The church fathers founded monastic orders devoted to serving of God and people, often in protest to laxity and nominal Christianity in the church. Many of these leaders led strong spiritual movements including various miracles, healings and exorcisms, although caution is needed in distinguishing between fact and subsequent fiction.
Augustine of Hippo in North Africa (354-430), strongly influenced the church and society through his writings. His earlier writings indicated a cessation of the charismata in his time, a position which strongly influenced western theology, even though his later writing acknowledged that miracles occurred in relation to the sacraments, prayer of the relics of the saints, and his work The City of God included a chapter entitled “Concerning Miracles Which Were Wrought in Order that the World Might Believe in Christ and Which Cease Not to Be Wrought Now That the World Does Believe.”
Patrick (389-c 461) told of the conversions of thousands of the Irish, initiating active Celtic missionary activity including subsequent evangelism by Columba (521-597) in Scotland and Columban and others in France, Switzerland and northern Italy. By 600 Augustine of Canterbury and his missionaries saw thousands accept Christianity in England and it was reported that they imitated the powers of the apostles in the signs which they displayed.
In the twelfth century Peter Waldo and the Waldensians began reform and revival movements which challenged the church and impacted society. Francis of Assisi in the thirteenth century called people to forsake all and follow Jesus. Many did. They influenced others in society. John Wycliffe and his itinerant preachers, the Lollards, made a powerful impact on England in the fourteenth century. They aroused strong opposition leading to many becoming martyrs.
In the fifteenth century John Hus in Bohemia and Savonarola in Italy led strong reform movements which brought revival but led to their martyrdoms. Hus was known for his unblemished purity of life and uncompromising stand for truth in a decadent society. Savonarola fasted, prayed and preached with prophetic fire which confronted evils of his time, filled the churches, and brought honesty into much of civic and business life.
Gutenburg’s printing press invented in 1456 made the Scriptures widely available. This helped spark the sixteenth century Reformation with leaders such as Huldrych Zwingli in Switzerland initially calling for freedom of conscience though later denying this for others, Martin Luther in Germany proclaiming justification by faith alone based on the supreme authority of scripture, and John Calvin in Geneva emphasizing the awesome sovereignty and grace of God. Radical reformers, such as Felix Manz the first Anabaptist martyr, were killed by some of the reformers in those days of heated religious conflict. John Knox fearlessly called Scotland to repentance amid the intense political and religious fervour of the times.
Since then many revivals won thousands of people to faith in Jesus Christ and made a powerful impact on society. It still happens.

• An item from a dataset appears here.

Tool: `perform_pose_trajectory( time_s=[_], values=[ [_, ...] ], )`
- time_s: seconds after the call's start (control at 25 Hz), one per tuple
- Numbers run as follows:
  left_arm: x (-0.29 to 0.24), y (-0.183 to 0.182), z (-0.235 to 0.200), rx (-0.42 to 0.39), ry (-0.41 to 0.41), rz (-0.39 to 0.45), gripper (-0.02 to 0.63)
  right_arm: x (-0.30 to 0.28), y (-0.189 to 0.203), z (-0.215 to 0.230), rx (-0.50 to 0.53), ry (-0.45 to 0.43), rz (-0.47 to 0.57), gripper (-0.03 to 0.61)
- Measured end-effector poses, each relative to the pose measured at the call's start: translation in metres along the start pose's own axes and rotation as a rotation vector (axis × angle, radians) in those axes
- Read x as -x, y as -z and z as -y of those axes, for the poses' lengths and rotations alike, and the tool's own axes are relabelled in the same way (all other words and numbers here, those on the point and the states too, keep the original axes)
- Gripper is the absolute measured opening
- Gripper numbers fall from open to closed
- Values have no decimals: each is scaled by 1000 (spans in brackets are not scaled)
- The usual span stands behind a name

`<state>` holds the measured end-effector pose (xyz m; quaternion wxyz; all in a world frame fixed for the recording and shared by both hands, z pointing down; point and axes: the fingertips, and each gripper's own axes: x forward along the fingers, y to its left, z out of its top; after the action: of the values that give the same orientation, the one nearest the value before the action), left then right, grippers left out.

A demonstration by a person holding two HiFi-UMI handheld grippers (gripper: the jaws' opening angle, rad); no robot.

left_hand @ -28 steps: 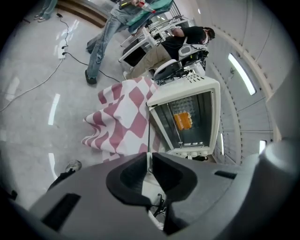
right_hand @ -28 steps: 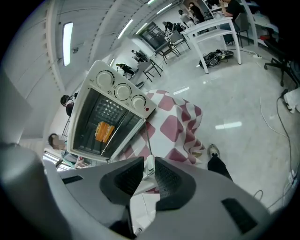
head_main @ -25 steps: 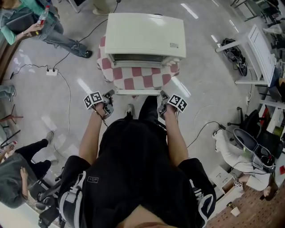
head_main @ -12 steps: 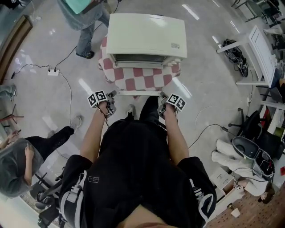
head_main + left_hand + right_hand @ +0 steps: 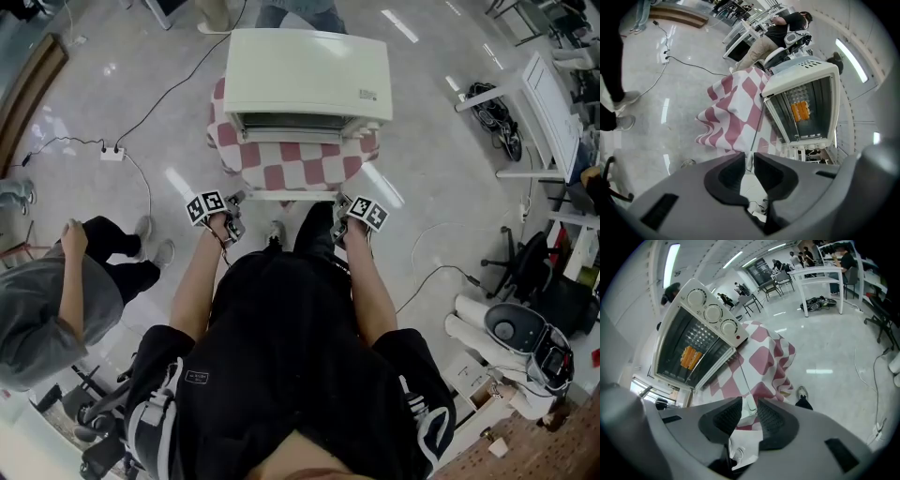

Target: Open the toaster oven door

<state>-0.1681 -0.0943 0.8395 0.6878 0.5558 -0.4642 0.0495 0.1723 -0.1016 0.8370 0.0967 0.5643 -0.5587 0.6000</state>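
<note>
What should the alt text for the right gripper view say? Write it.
The right tongs, jaws opening, straddle the handle of the lowered glass door on a white toaster oven; orange food sits inside, and a red-and-white checkered cloth drapes beneath.

Head view: mounted above the person, facing steeply down, with the toaster oven farther off at frame top. Left gripper view: low and near, facing the oven's front obliquely from the person's left side; right gripper view likewise from the right. All three share the oven and the checked cloth.
</note>
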Motion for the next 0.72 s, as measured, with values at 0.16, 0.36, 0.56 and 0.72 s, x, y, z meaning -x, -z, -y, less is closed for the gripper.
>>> perform_pose_trajectory(
  time_s=[0.16,0.36,0.56,0.72],
  values=[
    [10,4,0,-38,-1,-23,91,12,-8,-4,70,12,25,152],
    [49,-13,29,-255,-27,73,110,49,-33,-26,226,14,137,160],
    [96,-45,128,-675,-2,325,65,91,-58,-90,456,-29,277,144],
    [137,-51,221,-955,47,546,19,128,-71,-155,625,-90,403,106]
  ],
)
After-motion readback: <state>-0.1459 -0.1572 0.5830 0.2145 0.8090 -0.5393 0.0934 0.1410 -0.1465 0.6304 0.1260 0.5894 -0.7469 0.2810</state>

Revival historian Edwin Orr described the major evangelical awakenings as:
the First Great Awakening of 1727-1745,
the Second Awakening of 1790-1830 (The Eager Feet, fired with missionary commitment),
the Third Awakening of 1858-60 (The Fervent Prayer, spread through countless prayer groups) and
the Worldwide Awakening from 1900 (The Flaming Tongue, spreading the word around the globe).
Since then we have also seen similar Great Awakenings worldwide including
the Healing Evangelism Revivals from 1948, including charismatic renewal and revival, and
the Blessing Revivals from the 1990s, into
the Transforming Revivals of the 21st century.